What number of lines in the material contain the word "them"? Give that number alone.

*Data extract*
[Start of Attachment]
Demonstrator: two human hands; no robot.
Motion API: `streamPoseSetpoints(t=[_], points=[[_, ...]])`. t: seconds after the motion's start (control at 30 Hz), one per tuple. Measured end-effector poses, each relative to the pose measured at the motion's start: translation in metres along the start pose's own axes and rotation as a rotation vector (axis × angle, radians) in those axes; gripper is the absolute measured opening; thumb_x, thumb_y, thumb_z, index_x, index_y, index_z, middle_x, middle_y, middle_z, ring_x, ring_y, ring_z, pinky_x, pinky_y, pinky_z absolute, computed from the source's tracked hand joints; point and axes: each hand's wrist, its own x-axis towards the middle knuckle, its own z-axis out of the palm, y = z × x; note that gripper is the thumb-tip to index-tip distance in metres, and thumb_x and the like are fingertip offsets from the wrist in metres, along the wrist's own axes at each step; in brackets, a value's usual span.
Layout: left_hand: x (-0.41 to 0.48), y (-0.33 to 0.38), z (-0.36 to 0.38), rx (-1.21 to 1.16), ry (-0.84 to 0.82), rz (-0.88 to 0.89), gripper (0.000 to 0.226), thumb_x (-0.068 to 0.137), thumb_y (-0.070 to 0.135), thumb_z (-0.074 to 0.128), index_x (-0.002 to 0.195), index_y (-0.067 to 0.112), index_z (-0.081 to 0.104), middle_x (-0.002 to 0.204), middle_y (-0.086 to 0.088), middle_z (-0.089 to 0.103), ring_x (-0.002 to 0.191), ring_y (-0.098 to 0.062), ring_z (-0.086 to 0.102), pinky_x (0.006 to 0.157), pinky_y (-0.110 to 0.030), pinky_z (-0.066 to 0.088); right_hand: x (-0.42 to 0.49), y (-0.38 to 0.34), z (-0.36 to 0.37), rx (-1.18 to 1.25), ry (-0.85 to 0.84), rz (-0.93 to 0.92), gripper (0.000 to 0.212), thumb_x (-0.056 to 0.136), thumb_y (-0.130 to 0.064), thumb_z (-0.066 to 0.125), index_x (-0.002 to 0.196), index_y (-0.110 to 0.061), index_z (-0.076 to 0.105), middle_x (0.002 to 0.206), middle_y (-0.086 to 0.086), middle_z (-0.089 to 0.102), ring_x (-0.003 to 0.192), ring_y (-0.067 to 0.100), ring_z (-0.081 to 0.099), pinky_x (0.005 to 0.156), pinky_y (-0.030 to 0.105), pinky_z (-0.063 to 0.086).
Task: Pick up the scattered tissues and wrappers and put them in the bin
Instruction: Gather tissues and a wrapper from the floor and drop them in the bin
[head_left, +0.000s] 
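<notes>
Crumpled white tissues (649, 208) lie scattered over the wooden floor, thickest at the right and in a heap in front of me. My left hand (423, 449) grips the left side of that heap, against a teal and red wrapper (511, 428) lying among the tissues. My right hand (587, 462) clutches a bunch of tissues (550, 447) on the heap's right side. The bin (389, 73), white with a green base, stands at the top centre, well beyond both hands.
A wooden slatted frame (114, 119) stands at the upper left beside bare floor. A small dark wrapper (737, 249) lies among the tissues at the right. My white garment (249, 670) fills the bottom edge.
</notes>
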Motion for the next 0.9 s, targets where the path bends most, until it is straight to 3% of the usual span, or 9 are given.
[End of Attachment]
*Solution for this problem*
2